The proposed s18 (2)(a)(i) has the effect of amending the Treasurer's
Advance provisions to allow the Treasurer to authorise appropriation from
Treasurer's Advance, if the Treasurer is satisfied that there is an urgent need
for the expenditure. The new s18 (4) allows for the Financial Management
Guidelines to prescribe when there is an urgent need for expenditure. This
allows specification of circumstances where the Treasurer may be satisfied that
there is an urgent need for the expenditure.
In addition to the urgency
requirement, the amendments have the effect that the Treasurer must also be
satisfied that the expenditure is not provided for, or is insufficiently
provided for, because of a prescribed circumstance. This means the expenditure
has not been provided for, or not enough expenditure has been provided in an
Appropriation Act.
The prescribed circumstances are listed in the
proposed amendments to s18 (5). The prescribed circumstances are where there
was an erroneous omission or understatement in an appropriation, or where the
expenditure was unforeseen until after the last day when it was practicable to
provide for it in the first Appropriation Bill relating to the financial year.
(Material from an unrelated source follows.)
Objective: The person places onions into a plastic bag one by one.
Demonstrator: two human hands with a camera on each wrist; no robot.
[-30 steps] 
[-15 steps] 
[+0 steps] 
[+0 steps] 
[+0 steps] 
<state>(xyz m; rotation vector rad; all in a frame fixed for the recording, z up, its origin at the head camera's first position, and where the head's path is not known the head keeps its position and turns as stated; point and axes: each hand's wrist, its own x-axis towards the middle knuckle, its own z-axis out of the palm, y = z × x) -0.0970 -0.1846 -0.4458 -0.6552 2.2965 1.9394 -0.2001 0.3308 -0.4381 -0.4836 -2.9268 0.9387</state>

This means that, if the appropriation was not provided due to error, or if the
amount of expenditure was underestimated, then Treasurer's Advance can be
authorised to provide for it. Also, if the need for the expenditure was only
foreseen after the preparation of the first Appropriation Bill, then Treasurer's
Advance can be authorised to provide for the expenditure.
The proposed
ss18 (2)(b) and 18 (3) remain the same as the current provisions of the
Financial Management Act 1996.
The proposed s18 (5) defines
expenditure for the purposes of the Treasurer's Advance provisions to mean
making payments or entering into a contract to make payments for output
delivery, or payments on behalf of the Territory, for goods, services, grants,
subsidies or from capital injections. This will include expenditure on wages
and salaries. The intention of this definition is to restrict the use of
Treasurer’s Advance to payments for output delivery or payments on behalf
of the Territory, as opposed to simply transferring cash to other departments or
Territory authorities.
Therefore, Treasurer's Advance can only be used
where the Territory makes payments within the financial year or has a firm
commitment in place to make such payments. The intention will be to include any
expenditure that is covered by new or existing contracts or other
non-cancellable obligations, but not to include expenditure that does not have
such a firm commitment in place.
The proposed s18A improves the
timeliness for reporting Treasurer’s Advance approvals to the Legislative
Assembly. It requires that, every time an authorisation for Treasurer's Advance
is issued, a copy of the authorisation, plus the reasons for making it, must be
tabled in the Legislative Assembly within three sitting days. Along with the
authorisation, the Treasurer must also table a summary of the total expenditure
made under s18 for the financial year to date. This will allow the Legislative
Assembly to see how much has been committed from the Treasurer's Advance, and
how much is remaining for the rest of the financial year.
In addition to
this reporting requirement, the Treasurer will be required to table a summary of
all Treasurer's Advance authorisations issued for the full financial year,
within three sitting days of the end of the financial year. This will allow the
Legislative Assembly to scrutinise all payments made from Treasurer's Advance
after the end of each financial year.
Clause 5 corrects
referencing to section 18 within section 19F.